> **Work required**
Within the listing below, please show every line carrying the string "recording".
Segment Open
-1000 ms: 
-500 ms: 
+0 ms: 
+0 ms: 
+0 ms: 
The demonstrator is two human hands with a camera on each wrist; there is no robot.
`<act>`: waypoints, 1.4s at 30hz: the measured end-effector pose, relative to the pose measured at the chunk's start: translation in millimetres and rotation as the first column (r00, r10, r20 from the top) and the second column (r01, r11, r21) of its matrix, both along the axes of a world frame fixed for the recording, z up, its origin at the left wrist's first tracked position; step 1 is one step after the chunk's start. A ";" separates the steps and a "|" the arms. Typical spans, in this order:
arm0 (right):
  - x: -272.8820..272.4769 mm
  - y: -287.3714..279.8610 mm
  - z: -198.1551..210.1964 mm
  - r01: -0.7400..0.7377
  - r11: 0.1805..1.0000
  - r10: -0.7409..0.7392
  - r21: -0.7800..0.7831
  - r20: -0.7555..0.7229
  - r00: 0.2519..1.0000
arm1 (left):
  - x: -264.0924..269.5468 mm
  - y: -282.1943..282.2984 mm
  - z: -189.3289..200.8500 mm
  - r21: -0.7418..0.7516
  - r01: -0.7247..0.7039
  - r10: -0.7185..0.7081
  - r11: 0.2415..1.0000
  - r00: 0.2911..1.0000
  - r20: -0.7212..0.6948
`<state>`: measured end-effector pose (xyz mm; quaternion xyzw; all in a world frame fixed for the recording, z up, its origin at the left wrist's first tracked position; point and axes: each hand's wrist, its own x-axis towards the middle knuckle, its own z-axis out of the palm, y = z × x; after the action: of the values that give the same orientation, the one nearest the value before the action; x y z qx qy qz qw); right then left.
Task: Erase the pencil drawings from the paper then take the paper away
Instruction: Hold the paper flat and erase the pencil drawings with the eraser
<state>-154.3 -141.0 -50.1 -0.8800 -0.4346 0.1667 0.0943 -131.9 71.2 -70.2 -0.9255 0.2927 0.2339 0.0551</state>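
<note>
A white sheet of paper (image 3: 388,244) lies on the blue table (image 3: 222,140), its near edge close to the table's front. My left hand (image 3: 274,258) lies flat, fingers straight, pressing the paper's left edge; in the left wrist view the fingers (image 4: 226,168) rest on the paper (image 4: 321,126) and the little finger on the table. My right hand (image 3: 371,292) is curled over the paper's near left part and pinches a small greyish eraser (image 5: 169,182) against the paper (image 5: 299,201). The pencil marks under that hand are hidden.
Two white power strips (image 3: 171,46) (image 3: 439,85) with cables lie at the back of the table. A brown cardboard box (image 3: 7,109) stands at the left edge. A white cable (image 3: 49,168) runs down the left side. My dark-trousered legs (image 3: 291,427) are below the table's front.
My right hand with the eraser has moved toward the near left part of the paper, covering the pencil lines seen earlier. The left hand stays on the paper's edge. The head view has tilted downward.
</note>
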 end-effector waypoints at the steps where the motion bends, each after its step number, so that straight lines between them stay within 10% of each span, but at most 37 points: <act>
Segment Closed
> **Output below**
`<act>`: waypoints, 1.4s at 30hz: the measured end-effector pose, relative to the pose measured at the chunk's start: translation in millimetres and rotation as the first column (r00, r10, r20 from the top) and the second column (r01, r11, r21) of its matrix, both along the axes of a world frame fixed for the recording, z up, its origin at the left wrist's first tracked position; step 1 is one step after the chunk's start. A ";" separates the steps and a "|" the arms. Typical spans, in this order:
`<state>`: measured end-effector pose (xyz mm; quaternion xyzw; all in a world frame fixed for the recording, z up, its origin at the left wrist's first tracked position; point and axes: each hand's wrist, its own x-axis towards the middle knuckle, its own z-axis out of the palm, y = z × x; after the action: of the values that give the same orientation, the one nearest the value before the action; x y z qx qy qz qw); right then left.

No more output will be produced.